La villa di Eugenio Cefis ad Arolo (VA)
Sulla costa lombarda, ad Arolo, in località Le Rupi, si trova la “villa” che fu di Eugenio Cefis. Dalle linee essenziali, priva di identità stilistica, la costruzione sembra nata dall’assemblamento di più corpi squadrati dall’aspetto severo. Isolata, circondata da un prato altrettanto anonimo, pressocché irraggiungibile, sovrasta un’alta parete rocciosa a strapiombo sul lago. Questo luogo così impervio e inaccessibile ha garantito ad Eugenio Cefis di essere meglio protetto dalle sue guardie del corpo, come sarà per i successivi proprietari della villa, i Kennedy e i Mc Donald.
Qui il giornalista Marino Viganò il 4 novembre 1992 intervistò non il rappresentante della “razza padrona”, come lo definì Eugenio Scalfari, ma l’altro Cefis, il vicecomandante “Alberto”. Questo era il nome di battaglia di Cefis durante la lotta partigiana contro l’occupazione nazifascista nel Verbano, nel Cusio, nell’Ossola, culminata nella costituzione della Repubblica dell’Ossola. Ripristinata la supremazia del comando tedesco, dopo un breve esilio in Svizzera, Cefis rientrò nelle valli ossolane al comando del raggruppamento divisioni “Di Dio”, il braccio destro della Resistenza di ispirazione democristiana, rappresentata allora nel “Comitato di liberazione nazionale alta Italia” da Enrico Mattei.
La ricostruzione degli avvenimenti di quegli anni avvenuta nel corso dell’ intervista racconta di un Cefis che conosce palmo a palmo il lago Maggiore, il Mottarone, le valli ossolane, la sponda lombarda ed Arolo da cui cerca asilo nella vicina Svizzera; che, fra le azioni di guerriglia partigiana, si sposa con Marcella Righi alle cinque del mattino nella chiesa di Lesa.
Ad Arolo, nel 1969, Eugenio Cefis costruisce la sua villa, secondo una fonte riportata da “Tripadvisor”, ma non verificata, “operando lo scasso del terreno che ospitava un deposito archeologico dell’età del rame e dell’antica età del Bronzo”.

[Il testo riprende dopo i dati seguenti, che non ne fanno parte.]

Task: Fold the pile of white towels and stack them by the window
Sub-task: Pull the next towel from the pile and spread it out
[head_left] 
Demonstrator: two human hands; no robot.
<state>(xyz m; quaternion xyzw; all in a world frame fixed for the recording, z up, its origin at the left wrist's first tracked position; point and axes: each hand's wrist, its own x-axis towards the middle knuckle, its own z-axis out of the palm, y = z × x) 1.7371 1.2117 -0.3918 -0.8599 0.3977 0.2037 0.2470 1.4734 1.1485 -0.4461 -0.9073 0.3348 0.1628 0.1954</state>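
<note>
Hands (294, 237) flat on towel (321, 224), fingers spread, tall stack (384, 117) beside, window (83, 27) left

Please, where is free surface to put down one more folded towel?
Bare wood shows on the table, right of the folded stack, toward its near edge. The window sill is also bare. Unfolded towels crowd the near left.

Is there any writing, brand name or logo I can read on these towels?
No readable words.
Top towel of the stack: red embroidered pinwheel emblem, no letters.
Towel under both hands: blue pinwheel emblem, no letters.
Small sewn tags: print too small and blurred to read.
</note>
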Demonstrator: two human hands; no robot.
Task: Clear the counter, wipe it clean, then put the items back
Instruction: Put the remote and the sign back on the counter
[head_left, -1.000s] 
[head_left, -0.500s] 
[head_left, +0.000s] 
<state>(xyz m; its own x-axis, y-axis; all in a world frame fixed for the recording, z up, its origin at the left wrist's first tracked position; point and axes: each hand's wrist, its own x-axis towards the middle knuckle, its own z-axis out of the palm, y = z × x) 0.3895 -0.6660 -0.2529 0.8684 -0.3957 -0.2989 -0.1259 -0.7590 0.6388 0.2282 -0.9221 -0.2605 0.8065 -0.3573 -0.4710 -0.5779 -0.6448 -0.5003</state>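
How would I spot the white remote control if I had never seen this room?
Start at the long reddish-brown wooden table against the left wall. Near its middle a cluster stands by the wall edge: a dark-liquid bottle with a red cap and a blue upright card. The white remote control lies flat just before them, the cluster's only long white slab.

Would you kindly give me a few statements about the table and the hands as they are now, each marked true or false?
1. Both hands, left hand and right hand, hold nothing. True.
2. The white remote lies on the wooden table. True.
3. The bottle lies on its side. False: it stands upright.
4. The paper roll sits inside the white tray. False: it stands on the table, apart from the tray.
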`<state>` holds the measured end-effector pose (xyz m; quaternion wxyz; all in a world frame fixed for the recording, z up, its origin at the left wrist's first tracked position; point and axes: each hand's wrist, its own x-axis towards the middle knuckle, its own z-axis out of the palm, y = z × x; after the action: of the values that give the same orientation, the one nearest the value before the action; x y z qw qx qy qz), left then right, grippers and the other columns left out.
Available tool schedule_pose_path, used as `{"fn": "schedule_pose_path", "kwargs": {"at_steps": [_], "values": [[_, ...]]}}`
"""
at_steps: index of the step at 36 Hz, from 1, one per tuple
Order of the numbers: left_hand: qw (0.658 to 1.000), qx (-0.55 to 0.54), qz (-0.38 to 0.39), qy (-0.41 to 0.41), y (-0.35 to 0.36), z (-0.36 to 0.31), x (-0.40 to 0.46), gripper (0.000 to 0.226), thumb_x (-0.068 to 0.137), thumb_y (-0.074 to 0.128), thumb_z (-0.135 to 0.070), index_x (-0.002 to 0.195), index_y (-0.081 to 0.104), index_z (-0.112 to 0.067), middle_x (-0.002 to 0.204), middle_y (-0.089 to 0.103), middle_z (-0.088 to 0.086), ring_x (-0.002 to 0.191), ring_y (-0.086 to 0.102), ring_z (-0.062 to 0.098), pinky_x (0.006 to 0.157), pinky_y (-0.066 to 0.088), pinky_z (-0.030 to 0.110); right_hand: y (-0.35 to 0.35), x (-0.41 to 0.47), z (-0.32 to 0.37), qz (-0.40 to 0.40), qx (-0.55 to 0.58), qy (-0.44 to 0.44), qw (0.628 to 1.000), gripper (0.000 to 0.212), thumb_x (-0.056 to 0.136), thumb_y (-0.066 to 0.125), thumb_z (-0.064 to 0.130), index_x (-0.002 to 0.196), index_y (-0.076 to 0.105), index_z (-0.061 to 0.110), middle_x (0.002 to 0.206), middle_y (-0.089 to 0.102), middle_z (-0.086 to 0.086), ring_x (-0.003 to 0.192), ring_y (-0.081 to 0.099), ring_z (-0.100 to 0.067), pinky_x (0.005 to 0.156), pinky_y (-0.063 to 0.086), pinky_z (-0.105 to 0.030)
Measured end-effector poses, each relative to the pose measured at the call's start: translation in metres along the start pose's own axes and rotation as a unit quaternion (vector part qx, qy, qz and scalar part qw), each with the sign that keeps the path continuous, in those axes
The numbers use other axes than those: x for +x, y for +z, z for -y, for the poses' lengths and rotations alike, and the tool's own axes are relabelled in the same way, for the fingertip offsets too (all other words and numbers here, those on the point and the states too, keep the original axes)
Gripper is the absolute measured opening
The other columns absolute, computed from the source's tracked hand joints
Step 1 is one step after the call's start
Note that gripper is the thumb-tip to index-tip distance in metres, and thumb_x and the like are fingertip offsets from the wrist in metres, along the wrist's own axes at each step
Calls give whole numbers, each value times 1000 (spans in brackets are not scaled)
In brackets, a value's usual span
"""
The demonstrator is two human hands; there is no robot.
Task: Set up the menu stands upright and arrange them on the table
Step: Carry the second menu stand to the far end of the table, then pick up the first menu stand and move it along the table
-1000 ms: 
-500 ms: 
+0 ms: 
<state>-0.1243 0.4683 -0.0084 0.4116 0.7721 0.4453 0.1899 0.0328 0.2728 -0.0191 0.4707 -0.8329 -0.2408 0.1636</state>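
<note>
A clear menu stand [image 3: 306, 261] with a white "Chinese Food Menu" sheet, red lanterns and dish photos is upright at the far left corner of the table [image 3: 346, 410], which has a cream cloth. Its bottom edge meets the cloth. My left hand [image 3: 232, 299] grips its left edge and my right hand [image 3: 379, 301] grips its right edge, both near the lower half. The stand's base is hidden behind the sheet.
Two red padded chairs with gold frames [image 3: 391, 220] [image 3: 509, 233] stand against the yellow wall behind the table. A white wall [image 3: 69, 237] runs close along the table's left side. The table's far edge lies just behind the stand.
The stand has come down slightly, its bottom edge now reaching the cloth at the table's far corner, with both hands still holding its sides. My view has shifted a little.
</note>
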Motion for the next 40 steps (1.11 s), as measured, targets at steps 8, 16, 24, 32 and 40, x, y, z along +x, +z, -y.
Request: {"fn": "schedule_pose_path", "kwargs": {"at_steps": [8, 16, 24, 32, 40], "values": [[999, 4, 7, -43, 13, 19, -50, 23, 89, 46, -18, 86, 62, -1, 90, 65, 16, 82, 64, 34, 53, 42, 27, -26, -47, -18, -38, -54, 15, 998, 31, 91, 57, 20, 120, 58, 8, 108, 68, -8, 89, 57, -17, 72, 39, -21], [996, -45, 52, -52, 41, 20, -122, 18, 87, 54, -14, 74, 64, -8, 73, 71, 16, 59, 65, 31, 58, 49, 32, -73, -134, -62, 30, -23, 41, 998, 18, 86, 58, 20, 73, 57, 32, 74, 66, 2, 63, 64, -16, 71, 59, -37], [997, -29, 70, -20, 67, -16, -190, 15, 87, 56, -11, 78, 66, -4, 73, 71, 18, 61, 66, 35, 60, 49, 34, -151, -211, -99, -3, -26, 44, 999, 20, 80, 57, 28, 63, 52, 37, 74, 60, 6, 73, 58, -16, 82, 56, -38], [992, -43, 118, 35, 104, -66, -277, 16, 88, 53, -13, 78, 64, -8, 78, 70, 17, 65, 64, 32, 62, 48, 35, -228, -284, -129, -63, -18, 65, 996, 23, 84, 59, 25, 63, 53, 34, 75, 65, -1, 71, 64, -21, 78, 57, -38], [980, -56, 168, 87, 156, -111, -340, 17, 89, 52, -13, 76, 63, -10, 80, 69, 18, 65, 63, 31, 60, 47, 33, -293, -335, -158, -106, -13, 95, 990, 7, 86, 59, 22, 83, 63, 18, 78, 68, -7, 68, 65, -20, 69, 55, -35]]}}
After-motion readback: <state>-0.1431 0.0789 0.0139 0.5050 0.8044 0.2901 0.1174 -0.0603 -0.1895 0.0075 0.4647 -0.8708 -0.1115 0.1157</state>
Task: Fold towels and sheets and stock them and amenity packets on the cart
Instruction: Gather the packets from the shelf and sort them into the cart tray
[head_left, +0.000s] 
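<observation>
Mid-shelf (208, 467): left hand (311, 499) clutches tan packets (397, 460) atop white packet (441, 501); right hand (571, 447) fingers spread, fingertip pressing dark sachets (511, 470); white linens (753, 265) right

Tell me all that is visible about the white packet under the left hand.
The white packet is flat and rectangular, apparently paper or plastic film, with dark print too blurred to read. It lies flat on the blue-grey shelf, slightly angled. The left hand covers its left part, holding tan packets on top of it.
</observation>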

La villa è difficilmente raggiungibile attraverso un angusto percorso transitabile a fatica con l’automobile. Anche Google Mapp si arrende prima di mostrare il n° 61 di via Lago Maggiore di Arolo. Come la villa, anche la verità non sembra accessibile rispetto ai sospetti che tuttora offuscano l’immagine del “grande vecchio”, una delle figure più controverse del mondo imprenditoriale. Fu ritenuto da molti l’uomo più potente d’Italia, un grande burattinaio della Repubblica, capace di nutrire per oltre mezzo secolo una inarrestabile leggenda nera: la politica al suo servizio, i rapporti con i servizi segreti, le accuse di progettare disegni eversivi, fondi neri, dossier e intercettazioni telefoniche; l’uccisione di Enrico Mattei e di Pierpaolo Pasolini.